## [SOURCE DATA]
-------------------------

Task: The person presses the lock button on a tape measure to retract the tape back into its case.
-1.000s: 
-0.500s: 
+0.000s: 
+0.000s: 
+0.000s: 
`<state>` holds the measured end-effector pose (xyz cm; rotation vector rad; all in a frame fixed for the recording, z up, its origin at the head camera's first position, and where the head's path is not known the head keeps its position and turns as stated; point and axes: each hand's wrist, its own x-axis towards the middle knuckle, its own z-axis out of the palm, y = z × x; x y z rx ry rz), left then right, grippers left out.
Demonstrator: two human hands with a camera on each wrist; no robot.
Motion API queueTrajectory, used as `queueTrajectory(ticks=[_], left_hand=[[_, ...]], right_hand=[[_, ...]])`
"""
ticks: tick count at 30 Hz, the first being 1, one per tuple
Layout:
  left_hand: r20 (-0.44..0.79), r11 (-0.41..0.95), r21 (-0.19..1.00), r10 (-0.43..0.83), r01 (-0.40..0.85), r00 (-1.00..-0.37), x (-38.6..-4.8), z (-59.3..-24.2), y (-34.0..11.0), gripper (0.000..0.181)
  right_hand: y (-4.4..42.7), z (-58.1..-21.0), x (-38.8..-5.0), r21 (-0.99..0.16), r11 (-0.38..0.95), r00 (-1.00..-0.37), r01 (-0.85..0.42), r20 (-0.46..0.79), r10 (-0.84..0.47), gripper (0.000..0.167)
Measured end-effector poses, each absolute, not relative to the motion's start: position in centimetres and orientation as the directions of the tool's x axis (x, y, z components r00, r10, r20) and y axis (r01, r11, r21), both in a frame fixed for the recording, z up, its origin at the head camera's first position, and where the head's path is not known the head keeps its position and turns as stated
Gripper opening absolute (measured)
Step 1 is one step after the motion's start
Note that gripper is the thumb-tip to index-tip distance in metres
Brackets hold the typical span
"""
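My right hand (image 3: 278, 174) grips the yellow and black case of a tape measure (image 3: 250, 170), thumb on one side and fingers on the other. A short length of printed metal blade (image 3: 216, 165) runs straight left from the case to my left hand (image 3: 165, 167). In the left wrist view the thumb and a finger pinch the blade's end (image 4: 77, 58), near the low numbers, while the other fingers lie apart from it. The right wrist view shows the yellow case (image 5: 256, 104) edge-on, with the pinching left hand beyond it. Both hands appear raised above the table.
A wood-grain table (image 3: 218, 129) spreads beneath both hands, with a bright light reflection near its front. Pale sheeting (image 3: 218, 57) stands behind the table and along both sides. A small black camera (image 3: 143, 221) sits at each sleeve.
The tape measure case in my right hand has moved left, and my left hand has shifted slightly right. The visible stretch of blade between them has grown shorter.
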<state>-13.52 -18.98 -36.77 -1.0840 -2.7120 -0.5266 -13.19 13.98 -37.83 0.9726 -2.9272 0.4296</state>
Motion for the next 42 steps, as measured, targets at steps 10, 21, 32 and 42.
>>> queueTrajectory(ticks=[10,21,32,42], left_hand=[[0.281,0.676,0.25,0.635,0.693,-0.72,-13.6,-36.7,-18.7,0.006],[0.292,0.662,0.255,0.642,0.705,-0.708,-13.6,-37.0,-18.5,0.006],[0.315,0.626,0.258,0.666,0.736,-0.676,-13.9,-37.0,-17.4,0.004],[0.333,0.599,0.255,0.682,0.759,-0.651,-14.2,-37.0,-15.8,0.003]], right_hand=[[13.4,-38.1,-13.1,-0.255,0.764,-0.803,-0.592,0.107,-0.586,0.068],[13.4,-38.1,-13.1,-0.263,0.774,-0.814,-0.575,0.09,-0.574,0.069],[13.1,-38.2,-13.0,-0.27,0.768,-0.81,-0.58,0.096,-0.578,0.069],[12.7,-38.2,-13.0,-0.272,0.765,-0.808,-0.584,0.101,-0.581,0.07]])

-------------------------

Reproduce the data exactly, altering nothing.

## [RESPONSE]
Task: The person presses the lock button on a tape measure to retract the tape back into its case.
-1.000s: 
-0.500s: 
+0.000s: 
+0.000s: 
+0.000s: 
`<state>` holds the measured end-effector pose (xyz cm; rotation vector rad; all in a frame fixed for the recording, z up, its origin at the head camera's first position, and where the head's path is not known the head keeps its position and turns as stated; point and axes: each hand's wrist, its own x-axis towards the middle knuckle, its own z-axis out of the palm, y = z × x; x y z rx ry rz), left then right, grippers left out.
Demonstrator: two human hands with a camera on each wrist; no robot.
Motion API queueTrajectory, used as `queueTrajectory(ticks=[_], left_hand=[[_, ...]], right_hand=[[_, ...]])`
"""
ticks: tick count at 30 Hz, the first being 1, one per tuple
Layout:
  left_hand: r20 (-0.44..0.79), r11 (-0.41..0.95), r21 (-0.19..1.00), r10 (-0.43..0.83), r01 (-0.40..0.85), r00 (-1.00..-0.37), x (-38.6..-4.8), z (-59.3..-24.2), y (-34.0..11.0), gripper (0.000..0.181)
  right_hand: y (-4.4..42.7), z (-58.1..-21.0), x (-38.8..-5.0), r21 (-0.99..0.16), r11 (-0.38..0.95), r00 (-1.00..-0.37), r01 (-0.85..0.42), r20 (-0.46..0.79), r10 (-0.84..0.47), gripper (0.000..0.167)
Measured end-effector poses, each absolute, not relative to the motion's start: position in centimetres and orientation as the directions of the tool's x axis (x, y, z components r00, r10, r20) and y axis (r01, r11, r21), both in a frame fixed for the recording, z up, its origin at the head camera's first position, and where the head's path is not known the head keeps its position and turns as stated
Gripper opening absolute (measured)
Step 1 is one step after the motion's start
Note that gripper is the thumb-tip to index-tip distance in metres
Brackets hold the typical span
"""
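My right hand (image 3: 278, 174) grips the yellow and black case of a tape measure (image 3: 250, 170), thumb on one side and fingers on the other. A short length of printed metal blade (image 3: 216, 165) runs straight left from the case to my left hand (image 3: 165, 167). In the left wrist view the thumb and a finger pinch the blade's end (image 4: 77, 58), near the low numbers, while the other fingers lie apart from it. The right wrist view shows the yellow case (image 5: 256, 104) edge-on, with the pinching left hand beyond it. Both hands appear raised above the table.
A wood-grain table (image 3: 218, 129) spreads beneath both hands, with a bright light reflection near its front. Pale sheeting (image 3: 218, 57) stands behind the table and along both sides. A small black camera (image 3: 143, 221) sits at each sleeve.
The tape measure case in my right hand has moved left, and my left hand has shifted slightly right. The visible stretch of blade between them has grown shorter.
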<state>-13.52 -18.98 -36.77 -1.0840 -2.7120 -0.5266 -13.19 13.98 -37.83 0.9726 -2.9272 0.4296</state>
Motion for the next 42 steps, as measured, targets at steps 10, 21, 32 and 42.
>>> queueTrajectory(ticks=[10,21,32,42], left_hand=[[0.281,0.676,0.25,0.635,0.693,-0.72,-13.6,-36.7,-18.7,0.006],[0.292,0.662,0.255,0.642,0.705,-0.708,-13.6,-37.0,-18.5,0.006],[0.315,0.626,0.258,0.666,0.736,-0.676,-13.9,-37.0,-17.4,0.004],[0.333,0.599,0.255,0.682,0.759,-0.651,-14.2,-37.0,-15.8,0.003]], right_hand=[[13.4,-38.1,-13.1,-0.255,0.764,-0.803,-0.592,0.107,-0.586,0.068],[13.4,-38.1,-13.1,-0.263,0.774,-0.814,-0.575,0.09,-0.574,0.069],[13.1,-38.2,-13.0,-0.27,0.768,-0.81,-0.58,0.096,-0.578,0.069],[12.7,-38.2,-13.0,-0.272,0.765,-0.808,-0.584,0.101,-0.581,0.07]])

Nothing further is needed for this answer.